_Exercise prompt_
Your output should consist of every record, copied exactly.
Material for this task Start Marker
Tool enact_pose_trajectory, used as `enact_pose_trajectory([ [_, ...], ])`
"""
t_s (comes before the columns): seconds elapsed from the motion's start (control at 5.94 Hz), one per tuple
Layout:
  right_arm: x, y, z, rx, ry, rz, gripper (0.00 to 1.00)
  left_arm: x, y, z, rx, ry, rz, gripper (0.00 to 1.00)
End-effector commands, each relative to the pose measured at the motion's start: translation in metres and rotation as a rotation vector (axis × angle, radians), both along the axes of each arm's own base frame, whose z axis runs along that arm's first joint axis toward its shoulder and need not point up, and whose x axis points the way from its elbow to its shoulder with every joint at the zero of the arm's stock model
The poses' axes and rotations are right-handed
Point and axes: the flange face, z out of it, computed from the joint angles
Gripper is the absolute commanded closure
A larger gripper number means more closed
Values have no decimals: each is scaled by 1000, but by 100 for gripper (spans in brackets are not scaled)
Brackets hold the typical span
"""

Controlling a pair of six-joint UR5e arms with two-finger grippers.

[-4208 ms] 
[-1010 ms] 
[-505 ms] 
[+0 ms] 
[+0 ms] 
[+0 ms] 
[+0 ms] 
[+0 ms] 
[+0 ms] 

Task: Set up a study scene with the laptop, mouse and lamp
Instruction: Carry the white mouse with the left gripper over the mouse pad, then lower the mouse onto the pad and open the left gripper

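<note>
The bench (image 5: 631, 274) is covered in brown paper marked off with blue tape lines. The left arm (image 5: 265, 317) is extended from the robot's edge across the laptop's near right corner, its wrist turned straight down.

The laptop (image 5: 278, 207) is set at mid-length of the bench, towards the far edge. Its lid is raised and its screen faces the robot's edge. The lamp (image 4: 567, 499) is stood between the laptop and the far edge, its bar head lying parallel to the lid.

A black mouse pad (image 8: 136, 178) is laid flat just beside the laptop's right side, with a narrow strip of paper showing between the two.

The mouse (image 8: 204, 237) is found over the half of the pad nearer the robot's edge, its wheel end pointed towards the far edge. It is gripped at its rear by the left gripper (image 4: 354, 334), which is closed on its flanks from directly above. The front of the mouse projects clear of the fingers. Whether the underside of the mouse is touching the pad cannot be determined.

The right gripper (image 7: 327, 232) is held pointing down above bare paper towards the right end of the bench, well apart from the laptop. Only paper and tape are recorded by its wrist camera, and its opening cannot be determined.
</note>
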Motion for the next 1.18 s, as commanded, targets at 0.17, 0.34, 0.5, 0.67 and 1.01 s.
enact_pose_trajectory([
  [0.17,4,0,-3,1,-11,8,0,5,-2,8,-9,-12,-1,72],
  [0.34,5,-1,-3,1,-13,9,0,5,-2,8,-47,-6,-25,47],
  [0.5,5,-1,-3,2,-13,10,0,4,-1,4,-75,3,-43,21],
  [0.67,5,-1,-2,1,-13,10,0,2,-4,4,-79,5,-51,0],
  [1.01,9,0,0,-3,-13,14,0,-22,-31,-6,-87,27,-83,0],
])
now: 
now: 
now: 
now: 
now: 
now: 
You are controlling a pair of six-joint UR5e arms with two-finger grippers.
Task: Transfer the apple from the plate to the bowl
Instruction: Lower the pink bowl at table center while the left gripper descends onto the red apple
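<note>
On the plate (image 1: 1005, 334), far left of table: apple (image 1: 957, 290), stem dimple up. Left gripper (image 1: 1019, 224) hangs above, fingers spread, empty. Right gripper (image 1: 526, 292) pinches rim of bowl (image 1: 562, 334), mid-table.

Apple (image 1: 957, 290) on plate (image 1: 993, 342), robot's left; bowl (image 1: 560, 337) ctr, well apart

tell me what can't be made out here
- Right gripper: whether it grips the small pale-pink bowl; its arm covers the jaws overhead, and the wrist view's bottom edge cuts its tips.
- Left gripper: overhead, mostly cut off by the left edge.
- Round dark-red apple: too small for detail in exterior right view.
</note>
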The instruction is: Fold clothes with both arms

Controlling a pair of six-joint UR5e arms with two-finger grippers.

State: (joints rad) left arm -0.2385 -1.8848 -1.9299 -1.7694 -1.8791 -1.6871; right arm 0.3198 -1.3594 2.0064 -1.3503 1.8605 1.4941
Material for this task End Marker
_Finished task_
Tool enact_pose_trajectory, used as `enact_pose_trajectory([ [_, ...], ])`
"""
t_s (comes before the columns): seconds elapsed from the motion's start (control at 5.94 Hz), one per tuple
Layout:
  right_arm: x, y, z, rx, ry, rz, gripper (0.00 to 1.00)
  left_arm: x, y, z, rx, ry, rz, gripper (0.00 to 1.00)
End-effector commands, each relative to the pose measured at the motion's start: translation in metres and rotation as a rotation vector (axis × angle, radians), both along the axes of each arm's own base frame, whose z axis runs along that arm's first joint axis toward its shoulder and need not point up, and whose x axis points the way from its elbow to its shoulder with every joint at the zero of the arm's stock model
The poses' axes and rotations are right-handed
Point and axes: the flange face, z out of it, computed from the joint angles
Gripper is the absolute commanded closure
A larger gripper number means more closed
Values have no decimals: each is scaled by 1000, but by 100 for gripper (spans in brackets are not scaled)
Brackets hold the typical span
"""

Controlling a pair of six-joint UR5e arms with two-finger grippers.

[-4208 ms] 
[-1010 ms] 
[-505 ms] 
[+0 ms] 
[+0 ms] 
[+0 ms] 
[+0 ms] 
[+0 ms] 
[+0 ms] 

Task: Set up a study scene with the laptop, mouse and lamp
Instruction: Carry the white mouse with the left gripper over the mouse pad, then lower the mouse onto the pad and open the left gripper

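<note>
The bench (image 5: 631, 274) is covered in brown paper marked off with blue tape lines. The left arm (image 5: 265, 317) is extended from the robot's edge across the laptop's near right corner, its wrist turned straight down.

The laptop (image 5: 278, 207) is set at mid-length of the bench, towards the far edge. Its lid is raised and its screen faces the robot's edge. The lamp (image 4: 567, 499) is stood between the laptop and the far edge, its bar head lying parallel to the lid.

A black mouse pad (image 8: 136, 178) is laid flat just beside the laptop's right side, with a narrow strip of paper showing between the two.

The mouse (image 8: 204, 237) is found over the half of the pad nearer the robot's edge, its wheel end pointed towards the far edge. It is gripped at its rear by the left gripper (image 4: 354, 334), which is closed on its flanks from directly above. The front of the mouse projects clear of the fingers. Whether the underside of the mouse is touching the pad cannot be determined.

The right gripper (image 7: 327, 232) is held pointing down above bare paper towards the right end of the bench, well apart from the laptop. Only paper and tape are recorded by its wrist camera, and its opening cannot be determined.
</note>
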Motion for the next 1.18 s, as commanded, targets at 0.17, 0.34, 0.5, 0.67 and 1.01 s.
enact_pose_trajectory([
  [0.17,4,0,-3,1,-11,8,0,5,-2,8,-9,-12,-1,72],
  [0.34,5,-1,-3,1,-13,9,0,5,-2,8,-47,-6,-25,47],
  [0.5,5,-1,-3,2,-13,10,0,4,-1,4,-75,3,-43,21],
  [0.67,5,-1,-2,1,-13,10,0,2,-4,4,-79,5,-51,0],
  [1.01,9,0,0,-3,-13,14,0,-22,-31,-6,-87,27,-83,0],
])
now: 
now: 
now: 
now: 
now: 
now: 
You are controlling a pair of six-joint UR5e arms with two-finger grippers.
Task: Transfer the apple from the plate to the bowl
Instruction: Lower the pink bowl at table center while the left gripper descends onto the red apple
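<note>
On the plate (image 1: 1005, 334), far left of table: apple (image 1: 957, 290), stem dimple up. Left gripper (image 1: 1019, 224) hangs above, fingers spread, empty. Right gripper (image 1: 526, 292) pinches rim of bowl (image 1: 562, 334), mid-table.

Apple (image 1: 957, 290) on plate (image 1: 993, 342), robot's left; bowl (image 1: 560, 337) ctr, well apart

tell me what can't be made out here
- Right gripper: whether it grips the small pale-pink bowl; its arm covers the jaws overhead, and the wrist view's bottom edge cuts its tips.
- Left gripper: overhead, mostly cut off by the left edge.
- Round dark-red apple: too small for detail in exterior right view.
</note>
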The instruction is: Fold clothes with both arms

Controlling a pair of six-joint UR5e arms with two-finger grippers.

State: (joints rad) left arm -0.2385 -1.8848 -1.9299 -1.7694 -1.8791 -1.6871; right arm 0.3198 -1.3594 2.0064 -1.3503 1.8605 1.4941

Output for the exercise is complete.